§ **Exercise goal**: The whole listing must be returned exactly, with no line missing.

§ **Given information**:
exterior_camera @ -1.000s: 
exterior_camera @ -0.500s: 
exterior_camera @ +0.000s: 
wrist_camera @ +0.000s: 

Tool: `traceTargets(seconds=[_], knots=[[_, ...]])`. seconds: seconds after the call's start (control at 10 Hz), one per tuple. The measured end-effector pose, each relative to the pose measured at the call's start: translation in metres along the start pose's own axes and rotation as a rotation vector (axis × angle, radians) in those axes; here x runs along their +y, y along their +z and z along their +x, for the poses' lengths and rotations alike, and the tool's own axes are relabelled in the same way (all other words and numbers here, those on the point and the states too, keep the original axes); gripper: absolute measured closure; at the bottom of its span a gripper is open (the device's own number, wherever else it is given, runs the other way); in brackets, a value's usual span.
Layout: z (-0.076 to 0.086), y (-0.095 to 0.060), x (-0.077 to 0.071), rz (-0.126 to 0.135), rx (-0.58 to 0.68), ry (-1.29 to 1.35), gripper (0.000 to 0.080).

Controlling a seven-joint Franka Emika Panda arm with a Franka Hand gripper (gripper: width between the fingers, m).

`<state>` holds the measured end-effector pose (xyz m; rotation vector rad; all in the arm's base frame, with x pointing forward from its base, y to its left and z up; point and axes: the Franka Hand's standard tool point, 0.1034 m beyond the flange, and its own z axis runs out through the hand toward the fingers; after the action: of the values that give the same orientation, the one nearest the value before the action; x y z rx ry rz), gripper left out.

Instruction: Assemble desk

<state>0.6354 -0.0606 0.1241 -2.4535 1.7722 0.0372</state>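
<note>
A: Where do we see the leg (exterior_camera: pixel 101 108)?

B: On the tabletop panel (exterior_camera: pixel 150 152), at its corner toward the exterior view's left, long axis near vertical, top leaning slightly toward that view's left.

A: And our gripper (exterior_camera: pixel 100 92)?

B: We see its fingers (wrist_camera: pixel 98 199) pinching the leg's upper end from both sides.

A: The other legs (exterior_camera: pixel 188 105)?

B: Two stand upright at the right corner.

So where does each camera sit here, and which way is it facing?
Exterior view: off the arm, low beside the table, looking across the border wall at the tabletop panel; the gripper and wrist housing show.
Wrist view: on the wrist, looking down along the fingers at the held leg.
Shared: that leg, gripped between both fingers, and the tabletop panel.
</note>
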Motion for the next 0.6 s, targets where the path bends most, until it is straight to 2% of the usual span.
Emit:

§ **Final answer**:
exterior_camera @ -1.000s: 
exterior_camera @ -0.500s: 
exterior_camera @ +0.000s: 
wrist_camera @ +0.000s: 

Tool: `traceTargets(seconds=[_], knots=[[_, ...]])`. seconds: seconds after the call's start (control at 10 Hz), one per tuple. The measured end-effector pose, each relative to the pose measured at the call's start: translation in metres along the start pose's own axes and rotation as a rotation vector (axis × angle, radians) in those axes; here x runs along their +y, y along their +z and z along their +x, for the poses' lengths and rotations alike, and the tool's own axes are relabelled in the same way (all other words and numbers here, those on the point and the states too, keep the original axes); gripper: absolute measured closure; at the bottom of its span a gripper is open (the device's own number, wherever else it is given, runs the other way); in brackets, a value's usual span.
Layout: z (-0.076 to 0.086), y (-0.095 to 0.060), x (-0.077 to 0.071), rz (-0.126 to 0.135), rx (-0.58 to 0.68), ry (-1.29 to 1.35), gripper (0.000 to 0.080).

Controlling a seven-joint Franka Emika Panda arm with a Franka Hand gripper (gripper: width between the fingers, m).

`<state>` holds the measured end-effector pose (xyz m; rotation vector rad; all in the arm's base frame, with x pointing forward from its base, y to its left and z up; point and axes: the Franka Hand's standard tool point, 0.1034 m beyond the flange, and its own z axis runs out through the hand toward the fingers; after the action: of the values that give the same orientation, the one nearest the value before the action; x y z rx ry rz), gripper left out.

Instruction: Assemble desk

<state>0.6354 -0.0606 0.1241 -2.4535 1.7722 0.0372</state>
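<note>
A: Where do we see the leg (exterior_camera: pixel 101 108)?

B: On the tabletop panel (exterior_camera: pixel 150 152), at its corner toward the exterior view's left, long axis near vertical, top leaning slightly toward that view's left.

A: And our gripper (exterior_camera: pixel 100 92)?

B: We see its fingers (wrist_camera: pixel 98 199) pinching the leg's upper end from both sides.

A: The other legs (exterior_camera: pixel 188 105)?

B: Two stand upright at the right corner.

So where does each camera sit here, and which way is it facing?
Exterior view: off the arm, low beside the table, looking across the border wall at the tabletop panel; the gripper and wrist housing show.
Wrist view: on the wrist, looking down along the fingers at the held leg.
Shared: that leg, gripped between both fingers, and the tabletop panel.
</note>
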Motion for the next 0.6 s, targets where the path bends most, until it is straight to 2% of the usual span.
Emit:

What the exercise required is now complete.